▸ TRY IT
Starting at the line that has "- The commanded" and stopping after the line that has "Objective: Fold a", reproduce the listing below exactly; omit everything else.

▸ MATERIAL TO PROCESS
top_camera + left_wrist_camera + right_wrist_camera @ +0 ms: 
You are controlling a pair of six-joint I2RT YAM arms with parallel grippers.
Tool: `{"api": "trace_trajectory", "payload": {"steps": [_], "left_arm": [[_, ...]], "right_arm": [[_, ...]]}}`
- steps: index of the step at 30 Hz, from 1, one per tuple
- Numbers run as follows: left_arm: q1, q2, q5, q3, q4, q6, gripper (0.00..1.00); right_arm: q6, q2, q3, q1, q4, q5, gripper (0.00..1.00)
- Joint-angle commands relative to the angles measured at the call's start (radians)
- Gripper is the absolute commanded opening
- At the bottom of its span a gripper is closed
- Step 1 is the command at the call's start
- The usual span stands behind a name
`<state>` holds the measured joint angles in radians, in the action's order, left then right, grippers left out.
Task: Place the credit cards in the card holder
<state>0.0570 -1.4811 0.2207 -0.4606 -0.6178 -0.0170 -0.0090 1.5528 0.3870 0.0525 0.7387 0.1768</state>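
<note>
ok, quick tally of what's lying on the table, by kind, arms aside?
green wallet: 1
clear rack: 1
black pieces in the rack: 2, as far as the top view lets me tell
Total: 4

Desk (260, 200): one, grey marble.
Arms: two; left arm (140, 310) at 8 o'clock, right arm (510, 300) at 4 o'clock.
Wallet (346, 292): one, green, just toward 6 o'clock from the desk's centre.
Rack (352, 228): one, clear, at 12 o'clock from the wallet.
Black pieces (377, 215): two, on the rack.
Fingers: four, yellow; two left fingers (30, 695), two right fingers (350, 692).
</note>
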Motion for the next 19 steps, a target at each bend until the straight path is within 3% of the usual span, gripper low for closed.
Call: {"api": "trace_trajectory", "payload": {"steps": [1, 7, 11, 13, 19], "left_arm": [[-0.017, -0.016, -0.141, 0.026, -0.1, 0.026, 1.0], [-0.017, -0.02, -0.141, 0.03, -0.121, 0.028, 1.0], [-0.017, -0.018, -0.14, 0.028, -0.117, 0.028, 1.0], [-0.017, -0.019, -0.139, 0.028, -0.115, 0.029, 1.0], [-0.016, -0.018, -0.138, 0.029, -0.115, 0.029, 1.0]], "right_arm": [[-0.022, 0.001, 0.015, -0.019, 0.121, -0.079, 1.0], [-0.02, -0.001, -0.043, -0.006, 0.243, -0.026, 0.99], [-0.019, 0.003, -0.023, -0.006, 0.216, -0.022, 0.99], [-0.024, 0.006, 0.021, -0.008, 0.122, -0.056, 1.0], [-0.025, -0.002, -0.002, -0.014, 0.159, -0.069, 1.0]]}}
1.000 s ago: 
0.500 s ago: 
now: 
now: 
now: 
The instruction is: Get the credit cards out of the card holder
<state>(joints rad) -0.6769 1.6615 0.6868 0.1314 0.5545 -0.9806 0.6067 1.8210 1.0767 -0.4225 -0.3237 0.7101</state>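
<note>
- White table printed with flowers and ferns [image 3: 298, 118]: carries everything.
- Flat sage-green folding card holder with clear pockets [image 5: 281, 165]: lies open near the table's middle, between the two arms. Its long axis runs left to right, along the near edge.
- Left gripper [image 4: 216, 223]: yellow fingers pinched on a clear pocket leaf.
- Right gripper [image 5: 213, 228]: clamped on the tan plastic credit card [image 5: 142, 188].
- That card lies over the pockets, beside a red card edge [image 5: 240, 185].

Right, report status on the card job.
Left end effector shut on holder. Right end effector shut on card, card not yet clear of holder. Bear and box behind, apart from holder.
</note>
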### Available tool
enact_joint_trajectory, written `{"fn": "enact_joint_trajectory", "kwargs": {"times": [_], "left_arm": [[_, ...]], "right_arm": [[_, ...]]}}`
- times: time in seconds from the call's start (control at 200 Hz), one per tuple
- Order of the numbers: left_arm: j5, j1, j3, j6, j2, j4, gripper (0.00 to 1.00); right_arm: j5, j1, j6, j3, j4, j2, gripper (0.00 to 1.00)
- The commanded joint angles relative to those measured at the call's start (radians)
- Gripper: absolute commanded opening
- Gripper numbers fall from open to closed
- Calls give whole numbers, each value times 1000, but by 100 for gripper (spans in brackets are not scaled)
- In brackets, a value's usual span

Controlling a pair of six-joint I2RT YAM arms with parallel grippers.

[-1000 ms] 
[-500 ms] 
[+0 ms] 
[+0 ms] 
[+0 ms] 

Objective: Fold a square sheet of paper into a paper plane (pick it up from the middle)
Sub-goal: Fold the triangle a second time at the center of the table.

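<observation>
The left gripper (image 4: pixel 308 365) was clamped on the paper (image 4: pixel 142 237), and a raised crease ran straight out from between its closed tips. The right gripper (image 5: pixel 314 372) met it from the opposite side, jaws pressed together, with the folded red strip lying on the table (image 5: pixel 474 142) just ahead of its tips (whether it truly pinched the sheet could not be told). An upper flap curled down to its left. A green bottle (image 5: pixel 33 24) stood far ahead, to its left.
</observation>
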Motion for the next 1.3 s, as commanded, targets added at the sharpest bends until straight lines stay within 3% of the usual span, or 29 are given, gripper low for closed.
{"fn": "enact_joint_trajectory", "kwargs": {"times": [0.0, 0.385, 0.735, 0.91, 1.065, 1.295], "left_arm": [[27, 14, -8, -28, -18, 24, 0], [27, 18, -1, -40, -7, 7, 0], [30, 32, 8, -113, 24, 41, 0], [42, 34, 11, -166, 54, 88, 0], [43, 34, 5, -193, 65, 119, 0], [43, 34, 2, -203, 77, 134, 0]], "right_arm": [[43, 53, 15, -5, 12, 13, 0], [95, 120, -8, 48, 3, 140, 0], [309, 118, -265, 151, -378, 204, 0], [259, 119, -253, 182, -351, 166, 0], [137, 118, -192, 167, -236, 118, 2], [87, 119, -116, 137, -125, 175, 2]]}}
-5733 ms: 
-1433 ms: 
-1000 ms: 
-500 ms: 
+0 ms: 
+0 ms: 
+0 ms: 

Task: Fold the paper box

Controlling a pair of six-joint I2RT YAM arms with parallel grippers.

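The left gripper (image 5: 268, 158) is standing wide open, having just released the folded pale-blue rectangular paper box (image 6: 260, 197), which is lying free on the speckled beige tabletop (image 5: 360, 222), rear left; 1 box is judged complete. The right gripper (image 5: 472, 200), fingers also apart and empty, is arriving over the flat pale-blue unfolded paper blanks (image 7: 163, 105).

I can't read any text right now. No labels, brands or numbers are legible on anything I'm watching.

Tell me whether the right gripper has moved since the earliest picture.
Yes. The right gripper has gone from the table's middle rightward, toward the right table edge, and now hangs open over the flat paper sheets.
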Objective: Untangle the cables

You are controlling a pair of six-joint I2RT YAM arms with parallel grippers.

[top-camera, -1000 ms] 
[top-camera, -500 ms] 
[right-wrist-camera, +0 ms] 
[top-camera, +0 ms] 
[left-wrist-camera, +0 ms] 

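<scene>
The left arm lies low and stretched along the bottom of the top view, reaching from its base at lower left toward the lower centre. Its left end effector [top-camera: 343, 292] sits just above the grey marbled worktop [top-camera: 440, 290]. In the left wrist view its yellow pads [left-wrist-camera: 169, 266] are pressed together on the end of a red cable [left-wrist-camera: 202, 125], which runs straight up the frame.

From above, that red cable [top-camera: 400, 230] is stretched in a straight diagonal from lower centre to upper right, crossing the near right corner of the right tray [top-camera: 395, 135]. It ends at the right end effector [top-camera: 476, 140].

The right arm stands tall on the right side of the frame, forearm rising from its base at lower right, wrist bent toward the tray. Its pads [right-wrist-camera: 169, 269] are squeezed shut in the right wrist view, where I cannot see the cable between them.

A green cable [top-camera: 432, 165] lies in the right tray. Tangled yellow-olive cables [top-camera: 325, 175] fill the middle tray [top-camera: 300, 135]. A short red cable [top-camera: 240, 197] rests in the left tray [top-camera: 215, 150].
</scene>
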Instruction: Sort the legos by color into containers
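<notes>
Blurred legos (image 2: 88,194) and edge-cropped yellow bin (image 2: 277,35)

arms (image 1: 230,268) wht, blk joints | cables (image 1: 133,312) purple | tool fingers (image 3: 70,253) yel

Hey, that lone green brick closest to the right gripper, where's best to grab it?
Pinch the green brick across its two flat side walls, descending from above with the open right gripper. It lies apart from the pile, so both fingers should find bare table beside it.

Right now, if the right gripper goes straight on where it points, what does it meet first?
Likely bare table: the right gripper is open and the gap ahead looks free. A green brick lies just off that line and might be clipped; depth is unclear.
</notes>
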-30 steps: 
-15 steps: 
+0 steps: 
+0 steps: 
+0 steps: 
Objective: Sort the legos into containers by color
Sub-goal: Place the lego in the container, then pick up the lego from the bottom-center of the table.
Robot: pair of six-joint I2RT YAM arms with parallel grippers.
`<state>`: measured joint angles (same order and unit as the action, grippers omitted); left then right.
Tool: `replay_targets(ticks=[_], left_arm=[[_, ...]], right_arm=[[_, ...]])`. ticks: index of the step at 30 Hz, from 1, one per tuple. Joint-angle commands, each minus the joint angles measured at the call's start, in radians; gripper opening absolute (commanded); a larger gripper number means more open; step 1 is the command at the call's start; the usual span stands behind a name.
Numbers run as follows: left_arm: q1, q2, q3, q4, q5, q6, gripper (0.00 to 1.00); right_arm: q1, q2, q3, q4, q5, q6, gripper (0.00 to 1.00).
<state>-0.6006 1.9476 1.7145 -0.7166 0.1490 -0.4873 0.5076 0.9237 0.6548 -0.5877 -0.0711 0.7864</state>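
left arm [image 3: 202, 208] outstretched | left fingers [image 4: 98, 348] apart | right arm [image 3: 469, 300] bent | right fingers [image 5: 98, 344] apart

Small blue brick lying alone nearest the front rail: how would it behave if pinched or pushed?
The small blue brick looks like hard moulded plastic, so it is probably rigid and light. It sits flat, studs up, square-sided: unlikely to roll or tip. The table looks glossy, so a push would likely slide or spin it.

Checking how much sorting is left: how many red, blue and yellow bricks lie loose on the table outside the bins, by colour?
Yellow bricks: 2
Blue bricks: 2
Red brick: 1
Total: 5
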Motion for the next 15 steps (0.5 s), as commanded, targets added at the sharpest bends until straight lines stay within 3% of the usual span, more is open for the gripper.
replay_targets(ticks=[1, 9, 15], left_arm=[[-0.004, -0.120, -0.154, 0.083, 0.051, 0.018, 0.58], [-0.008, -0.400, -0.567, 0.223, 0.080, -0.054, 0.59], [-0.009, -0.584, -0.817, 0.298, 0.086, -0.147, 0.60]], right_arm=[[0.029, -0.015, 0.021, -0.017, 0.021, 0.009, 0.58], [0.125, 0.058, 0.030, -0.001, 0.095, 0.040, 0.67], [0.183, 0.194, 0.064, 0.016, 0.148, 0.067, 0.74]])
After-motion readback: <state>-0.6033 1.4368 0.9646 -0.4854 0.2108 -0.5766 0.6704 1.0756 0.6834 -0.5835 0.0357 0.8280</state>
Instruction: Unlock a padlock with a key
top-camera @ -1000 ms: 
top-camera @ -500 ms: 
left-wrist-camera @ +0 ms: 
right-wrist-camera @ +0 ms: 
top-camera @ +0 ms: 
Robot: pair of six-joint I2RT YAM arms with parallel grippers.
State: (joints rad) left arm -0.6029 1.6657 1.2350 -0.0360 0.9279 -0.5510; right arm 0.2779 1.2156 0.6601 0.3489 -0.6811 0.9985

▸ PROBLEM SOLUTION
- The commanded joint angles relative to those measured at the call's start (radians)
- Gripper: absolute commanded opening
- Gripper numbers fall from open to closed
- Calls give whole numbers, each value times 1000, but by 100 for gripper (spans in brackets are not scaled)
- In brackets, a value's usual span

Controlling a pair of six-joint I2RT YAM arms with parallel grippers.

[-1000 ms] 
[-500 ms] 
[+0 ms] 
[+0 ms] 
[+0 ms] 

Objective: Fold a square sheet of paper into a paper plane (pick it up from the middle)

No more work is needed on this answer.